The CQC2T roadmap sees its researchers now rushing towards an integrated circuit by 2022. But, at the same time, Simmons needs to ensure there's a commercially viable product at the end of the process.
"This a long-term project -- we're looking at another 10 to 15 years of investment to be able to get to a product," she explained.
Simmons and the university's Centre of Excellence has partnered with the federal government, CBA, and Telstra to form a startup company that is tasked to build a 10 qubit prototype.
The startup sits alongside the university's Centre of Excellence, which has been funded for another seven years as of 2018, to do the fundamental research, engineering, and algorithm development around how UNSW is going to operate and run the quantum computer.
UNSW researchers are working with almost every school of quantum research across the world it can, while also working directly with end-users to figure out what hardware is required specific to the application the end-users want to run.
Simmons and her teams have been working on all this since 2000, developing their first qubit in 2012.
A team of researchers she led unlocked the key to enabling quantum computer coding in silicon in late 2015, announcing that UNSW had the capability to write and manipulate a quantum version of computer code using two qubits in a silicon microchip.
The breakthrough followed on from an announcement made a month prior when another team of engineers from the university built a quantum logic gate in silicon, which made calculations between two qubits of information possible.
Engineers at UNSW then announced in October they had created a new qubit which remains in a stable superposition for 10 times longer than previously achieved, expanding the time during which calculations could be performed in a future silicon quantum computer.
Following the advancements UNSW achieved in quantum computing, the federal government allocated AU$26 million of its AU$500 million science funding to support its work in quantum computing, made available under Australia's AU$1.1 billion National Innovation and Science Agenda.
Within 48 hours of the cash injection from the federal government, CBA pledged AU$10 million over five years to support the university's researchers, and Telstra then matched the bank's efforts, also pledging AU$10 million over five years, to boost UNSW's capacity to develop the world's first silicon-based quantum computer.
It isn't just UNSW making quantum breakthroughs in Australia; scientists at the University of Sydney have developed a machine learning technique to predict the demise of quantum computing systems in a bid to keep qubits from breaking.
The university was also awarded part of a multimillion dollar research grant from the United States Office of the Director of National Intelligence to advance its research in quantum computing last May.

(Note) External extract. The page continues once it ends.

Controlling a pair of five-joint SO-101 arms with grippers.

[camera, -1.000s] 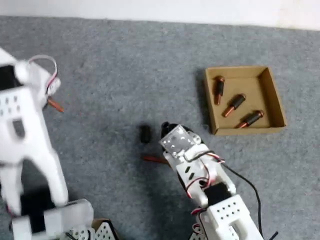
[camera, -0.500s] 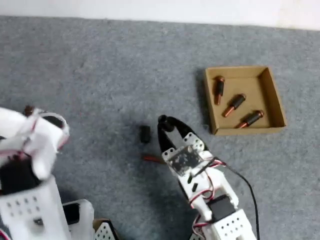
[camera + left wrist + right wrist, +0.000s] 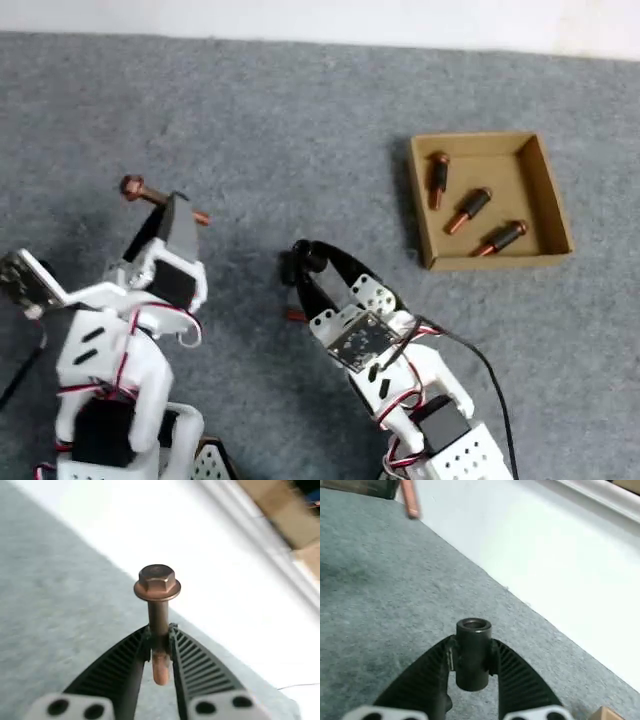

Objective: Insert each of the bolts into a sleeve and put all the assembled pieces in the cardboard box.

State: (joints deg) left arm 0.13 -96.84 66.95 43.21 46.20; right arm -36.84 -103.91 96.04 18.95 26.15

Physicists at the Australian National University successfully completed an experiment to stop light in September, a critical step in developing future quantum computers; while the University of Technology launched its new Centre for Quantum Software and Information in December, dedicated to the development of the software and information processing infrastructure required to run applications at quantum scale.
Disclosure: Asha McLean travelled to D61+ Live as a guest of Data61.